Ce que M. Dridi a évoqué, en tant que communicateur, se trouve au cœur de
l’amalgame qui perdure encore sur les risques des téléphones mobiles sur la
santé humaine. Cette question a été soulevée depuis l’année 2000, alors que les
médias européens en discutaient. Des observations qui ont été reprises par les
médias tunisiens et ont évoqué un débat qui ne finit pas encore, mettant en
doute les utilisateurs des téléphones mobiles. On parlait, donc, de sa relation
avec les maux de tête et les tumeurs cancéreuses, de son usage néfaste dans
certains lieux comme les avions et les hôpitaux, sans qu’un argumentaire bien
construit et persuasif ne soit donné.
Absence de preuves…
Disons que la question ne s’est pas clarifiée autant, de point de vue
scientifique puisqu’on parle jusqu’à aujourd’hui de risques probables. «Depuis
quarante ou cinquante ans que le téléphone mobile existe, aucune étude n’a
réussi à prouver qu’il a un impact clair sur le corps humain. Le Centre
International de Recherche sur le Cancer (CICR) a lancé depuis 1996 une étude
internationale en vue de rassembler toutes les recherches par pays. On estimait
à l’époque que l’étude donnerait ses résultats au bout de quatre ans ; mais ce
n’est pas le cas. Les recherches entamées ne sont toujours pas concluantes»,
nous a expliqué Mme Alya Mahjoub Zarrouk, directrice générale de l’Agence
Nationale de Contrôle Sanitaire et Environnemental des Produits (ANCSEP). Elle
nous précise, néanmoins, que certaines ondes peuvent poser problème dans
certains lieux, essentiellement dans les avions et les hôpitaux. Il s’agit
essentiellement d’un impact sur la machine en question et non sur le corps
humain. Une interférence qui peut être à l’origine de dysfonctionnement au
niveau de l’avion ou au niveau des équipements médicaux. «S’il y a un impact, il
ne pourra être identifiable qu’à long terme. Il nous faudra encore du temps pour
réaliser son existence et son ampleur», a ajouté Mme Zarrouk.

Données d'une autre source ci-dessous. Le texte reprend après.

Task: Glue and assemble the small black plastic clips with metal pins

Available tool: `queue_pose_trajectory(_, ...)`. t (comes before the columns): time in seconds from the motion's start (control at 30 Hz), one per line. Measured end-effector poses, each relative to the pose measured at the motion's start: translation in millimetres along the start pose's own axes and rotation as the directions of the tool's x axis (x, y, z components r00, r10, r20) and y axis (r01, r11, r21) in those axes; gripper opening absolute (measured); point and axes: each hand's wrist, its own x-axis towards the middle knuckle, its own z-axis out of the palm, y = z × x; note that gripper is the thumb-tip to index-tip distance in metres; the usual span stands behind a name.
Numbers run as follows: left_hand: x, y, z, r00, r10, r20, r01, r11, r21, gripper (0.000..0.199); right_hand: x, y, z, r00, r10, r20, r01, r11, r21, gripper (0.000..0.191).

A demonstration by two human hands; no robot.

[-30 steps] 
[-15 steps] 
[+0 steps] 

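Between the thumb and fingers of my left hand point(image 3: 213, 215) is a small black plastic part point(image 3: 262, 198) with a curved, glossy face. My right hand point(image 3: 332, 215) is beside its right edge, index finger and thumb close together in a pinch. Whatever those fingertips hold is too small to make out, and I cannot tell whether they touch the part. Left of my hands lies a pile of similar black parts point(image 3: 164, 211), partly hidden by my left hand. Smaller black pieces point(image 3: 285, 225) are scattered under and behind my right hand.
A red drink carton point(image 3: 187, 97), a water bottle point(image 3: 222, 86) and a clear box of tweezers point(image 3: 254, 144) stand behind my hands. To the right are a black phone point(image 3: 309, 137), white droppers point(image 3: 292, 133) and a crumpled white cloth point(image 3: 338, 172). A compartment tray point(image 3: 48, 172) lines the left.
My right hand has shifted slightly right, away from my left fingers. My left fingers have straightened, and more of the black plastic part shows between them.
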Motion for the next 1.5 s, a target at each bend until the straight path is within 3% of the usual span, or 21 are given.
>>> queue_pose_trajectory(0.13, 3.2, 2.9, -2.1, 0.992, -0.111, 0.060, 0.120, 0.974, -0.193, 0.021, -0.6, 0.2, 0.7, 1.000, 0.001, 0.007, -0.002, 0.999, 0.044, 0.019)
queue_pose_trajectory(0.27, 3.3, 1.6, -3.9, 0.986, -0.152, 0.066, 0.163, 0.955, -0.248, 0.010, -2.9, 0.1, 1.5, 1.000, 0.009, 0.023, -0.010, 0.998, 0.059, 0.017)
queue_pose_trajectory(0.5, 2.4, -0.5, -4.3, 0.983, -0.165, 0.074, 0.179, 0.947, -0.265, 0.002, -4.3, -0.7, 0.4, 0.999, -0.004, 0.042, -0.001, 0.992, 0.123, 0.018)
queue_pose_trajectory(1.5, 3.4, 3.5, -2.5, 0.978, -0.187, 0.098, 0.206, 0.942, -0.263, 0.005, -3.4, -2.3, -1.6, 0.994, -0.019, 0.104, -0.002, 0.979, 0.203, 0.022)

Actuellement, les experts internationaux de l’Organisation Internationale de la
Santé n’ont rien pu prouver.
La prévention et la sensibilisation…
Mais ceci signifie-t-il pour autant oublier cette question d’impact ? «Il s’agit
maintenant de miser sur la prévention et la sensibilisation. On doit
sensibiliser les gens quant à une utilisation modérée des téléphones mobiles», a
affirmé Mme Zarrouk. Puisque même si le risque n’est pas prouvé, il est encore
là surtout avec la multiplication des antennes-relais qui sont devenues une
source de frustration pour certaines personnes à proximité et la multiplication
des utilisateurs des téléphones mobiles, devenus un moyen incontestable de
communication.
Cette prévention ne pourra se faire inévitablement sans la vulgarisation de
l’information auprès du public, et en l’occurrence (et à premier bord) auprès
des médias. Le discours techniciste ne pourra être le bon chemin pour trouver de
bons entendant. «On devrait plutôt mettre à jour les capacités des médecins et
des ingénieurs qui détiennent le monopole du discours, et les avertir qu’ils
s’adressent à un champ de masse et non pas à un champ d’expertise. Pour les
journalistes et les communicateurs, il s’agit d’une mise à niveau de leurs
connaissances au profit d’une information juste et fiable», a indiqué M. Dridi.